You can fake it and be an … okay teacher. But if you want to be really good, teaching methods are the methods of reinvention. Continually.

In graduate school, one of my advisors often described the ongoing tension between “real” time and “school” time. The time for cooking, shopping, doing laundry, walking dogs, etc: it does not move at the same speed as grading, deadlines, letter of recommendation writing. Mentally, we are operating on two different circadian rhythms. Which one do you privilege? At what cost? Being in sync in one space may mean feeling like you are careening out of control in another. Game designer Jane McGonigal’s description of a “stereoscopic vision” comes to mind.

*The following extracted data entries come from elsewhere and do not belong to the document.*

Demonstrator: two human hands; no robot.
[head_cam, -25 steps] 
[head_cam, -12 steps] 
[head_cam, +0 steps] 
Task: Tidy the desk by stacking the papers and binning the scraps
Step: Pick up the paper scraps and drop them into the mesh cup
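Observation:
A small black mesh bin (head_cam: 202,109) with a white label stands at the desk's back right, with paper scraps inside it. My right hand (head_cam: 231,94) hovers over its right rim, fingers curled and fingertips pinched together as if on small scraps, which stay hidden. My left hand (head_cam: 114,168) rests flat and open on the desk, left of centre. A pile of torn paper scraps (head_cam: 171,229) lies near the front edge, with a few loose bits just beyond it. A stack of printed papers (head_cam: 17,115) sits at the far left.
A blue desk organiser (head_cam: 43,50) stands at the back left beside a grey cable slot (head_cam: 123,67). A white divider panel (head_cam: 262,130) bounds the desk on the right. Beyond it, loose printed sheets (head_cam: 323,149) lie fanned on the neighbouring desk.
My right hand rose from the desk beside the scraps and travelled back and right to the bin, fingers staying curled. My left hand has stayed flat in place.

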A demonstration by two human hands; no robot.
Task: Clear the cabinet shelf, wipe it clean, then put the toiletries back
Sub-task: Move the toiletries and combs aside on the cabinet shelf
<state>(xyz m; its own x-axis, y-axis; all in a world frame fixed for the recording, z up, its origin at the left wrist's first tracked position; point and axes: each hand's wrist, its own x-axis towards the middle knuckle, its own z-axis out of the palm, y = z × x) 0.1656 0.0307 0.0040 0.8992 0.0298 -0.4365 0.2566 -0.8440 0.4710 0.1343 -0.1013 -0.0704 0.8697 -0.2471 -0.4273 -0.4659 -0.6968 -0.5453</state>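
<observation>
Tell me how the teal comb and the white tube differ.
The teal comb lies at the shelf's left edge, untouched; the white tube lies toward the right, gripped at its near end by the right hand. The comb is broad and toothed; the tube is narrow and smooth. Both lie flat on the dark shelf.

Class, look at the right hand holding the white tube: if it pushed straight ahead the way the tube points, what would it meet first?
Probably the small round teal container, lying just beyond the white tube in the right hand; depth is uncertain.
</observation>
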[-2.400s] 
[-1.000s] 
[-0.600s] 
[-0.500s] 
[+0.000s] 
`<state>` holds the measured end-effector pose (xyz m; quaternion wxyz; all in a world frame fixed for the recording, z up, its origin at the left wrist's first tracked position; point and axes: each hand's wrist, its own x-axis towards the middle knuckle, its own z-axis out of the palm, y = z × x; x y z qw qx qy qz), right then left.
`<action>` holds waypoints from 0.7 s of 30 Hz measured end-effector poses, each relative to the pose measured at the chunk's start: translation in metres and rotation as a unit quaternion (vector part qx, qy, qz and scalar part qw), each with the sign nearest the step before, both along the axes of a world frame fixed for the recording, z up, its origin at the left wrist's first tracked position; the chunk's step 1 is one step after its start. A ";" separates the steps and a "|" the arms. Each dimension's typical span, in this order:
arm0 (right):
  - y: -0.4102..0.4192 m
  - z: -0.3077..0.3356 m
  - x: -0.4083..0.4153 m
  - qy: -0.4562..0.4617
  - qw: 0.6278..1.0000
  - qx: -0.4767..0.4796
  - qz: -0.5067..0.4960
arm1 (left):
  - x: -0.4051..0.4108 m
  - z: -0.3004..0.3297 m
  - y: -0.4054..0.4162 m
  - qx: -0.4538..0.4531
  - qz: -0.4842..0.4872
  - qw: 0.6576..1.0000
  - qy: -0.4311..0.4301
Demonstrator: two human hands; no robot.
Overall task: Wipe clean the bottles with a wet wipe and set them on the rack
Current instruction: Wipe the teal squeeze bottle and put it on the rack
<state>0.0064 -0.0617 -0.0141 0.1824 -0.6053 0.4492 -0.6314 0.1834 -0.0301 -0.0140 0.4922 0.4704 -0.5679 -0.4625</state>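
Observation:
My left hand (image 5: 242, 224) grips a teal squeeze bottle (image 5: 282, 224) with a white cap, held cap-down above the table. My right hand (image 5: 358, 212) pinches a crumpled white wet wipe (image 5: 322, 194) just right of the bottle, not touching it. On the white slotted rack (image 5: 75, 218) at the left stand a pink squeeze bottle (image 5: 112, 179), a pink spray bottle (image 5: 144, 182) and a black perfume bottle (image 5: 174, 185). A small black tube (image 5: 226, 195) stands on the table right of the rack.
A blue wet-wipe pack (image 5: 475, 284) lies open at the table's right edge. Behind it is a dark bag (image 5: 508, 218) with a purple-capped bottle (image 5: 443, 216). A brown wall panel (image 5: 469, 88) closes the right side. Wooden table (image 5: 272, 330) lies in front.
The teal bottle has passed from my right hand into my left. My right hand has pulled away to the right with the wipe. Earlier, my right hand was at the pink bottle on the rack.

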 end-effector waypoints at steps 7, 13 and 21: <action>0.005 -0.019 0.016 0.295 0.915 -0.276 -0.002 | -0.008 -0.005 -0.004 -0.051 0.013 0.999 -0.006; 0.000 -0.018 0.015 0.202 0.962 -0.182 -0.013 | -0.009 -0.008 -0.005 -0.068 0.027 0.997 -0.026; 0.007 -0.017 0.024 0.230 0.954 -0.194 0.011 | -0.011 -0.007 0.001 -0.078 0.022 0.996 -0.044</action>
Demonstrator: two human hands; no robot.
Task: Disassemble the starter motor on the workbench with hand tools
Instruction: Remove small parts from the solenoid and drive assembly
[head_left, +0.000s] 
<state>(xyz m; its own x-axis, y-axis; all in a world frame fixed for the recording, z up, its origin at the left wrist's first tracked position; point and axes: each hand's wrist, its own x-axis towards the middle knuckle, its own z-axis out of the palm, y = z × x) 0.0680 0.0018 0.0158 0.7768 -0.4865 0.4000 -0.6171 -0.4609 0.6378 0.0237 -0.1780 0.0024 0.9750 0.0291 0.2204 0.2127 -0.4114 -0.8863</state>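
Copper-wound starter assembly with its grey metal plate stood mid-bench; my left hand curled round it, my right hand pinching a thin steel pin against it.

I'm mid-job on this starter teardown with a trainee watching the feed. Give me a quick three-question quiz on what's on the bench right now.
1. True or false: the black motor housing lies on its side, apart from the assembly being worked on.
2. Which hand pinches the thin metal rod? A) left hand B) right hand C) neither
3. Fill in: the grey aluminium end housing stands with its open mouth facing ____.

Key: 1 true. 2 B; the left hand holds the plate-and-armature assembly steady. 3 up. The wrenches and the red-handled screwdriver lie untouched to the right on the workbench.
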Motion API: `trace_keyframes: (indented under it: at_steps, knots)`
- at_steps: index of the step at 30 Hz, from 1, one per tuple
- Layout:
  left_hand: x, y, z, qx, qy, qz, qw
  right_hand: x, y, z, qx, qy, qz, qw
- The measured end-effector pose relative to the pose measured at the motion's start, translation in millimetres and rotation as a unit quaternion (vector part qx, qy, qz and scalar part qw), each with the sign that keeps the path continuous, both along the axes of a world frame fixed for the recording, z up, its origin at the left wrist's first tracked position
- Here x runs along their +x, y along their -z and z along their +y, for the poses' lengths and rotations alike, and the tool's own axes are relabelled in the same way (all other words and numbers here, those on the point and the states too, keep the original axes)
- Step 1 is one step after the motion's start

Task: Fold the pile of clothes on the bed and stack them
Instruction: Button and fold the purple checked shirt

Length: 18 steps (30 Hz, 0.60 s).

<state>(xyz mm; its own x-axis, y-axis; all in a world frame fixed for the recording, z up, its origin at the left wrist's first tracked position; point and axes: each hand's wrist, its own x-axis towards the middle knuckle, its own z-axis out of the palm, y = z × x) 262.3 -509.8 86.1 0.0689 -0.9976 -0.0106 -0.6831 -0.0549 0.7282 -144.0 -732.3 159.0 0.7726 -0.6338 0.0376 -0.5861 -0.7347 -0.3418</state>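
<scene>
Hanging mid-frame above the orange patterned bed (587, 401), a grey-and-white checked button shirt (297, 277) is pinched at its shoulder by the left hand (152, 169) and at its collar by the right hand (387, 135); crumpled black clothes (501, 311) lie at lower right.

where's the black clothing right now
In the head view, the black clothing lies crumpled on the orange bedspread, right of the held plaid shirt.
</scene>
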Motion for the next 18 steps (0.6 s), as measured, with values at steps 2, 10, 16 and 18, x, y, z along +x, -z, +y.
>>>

Thinking about the personal methods you are working toward (and it is a lifelong process – not a semester long one), think about where we are right now:

  • Northern Colorado – a shifting space at once familiar and growing in uncertain directions, politics, socioeconomic evolution.
  • The end of No Child Left Behind and the ushering in of … something new. As usual, everything is about to change. Or not.
  • 2015 curtseying adieu, 2016 bringing in new paradigms of engagement, new warnings of kids these days.
  • A period of escalating horror. Daily the news sings new tragedy that is felt in our bones and comprehended by our students. What lessons need to be taught, questioned, demanded?

As much as these are locations (literally and spiritual) about your personhood and identity, they are a part of your shifting syllabus for future methods. So too, is the fact that growing as a person is seeing the ecosystem that you are a part of: the family in your classroom.

Teaching is scary. It is okay to be afraid.

It is okay to be afraid.

Be uncertain but do right.

Likewise it is okay to be wrong.

It is necessary to be wrong.

At the end of most semesters, I talk to my classes about hope, love, courage. It sounds like the verbal equivalent of that “Hang in There” cat poster. But I don’t think I’m clear about a part of this: a big part of teaching we ignore is that it is about self love. Do you love yourself enough to meets the needs and demands arising or being stifled within your classroom?

Methods are personal. It’s about learning to be you in the classroom and willing to reinvent who you are in the wake of tomorrow.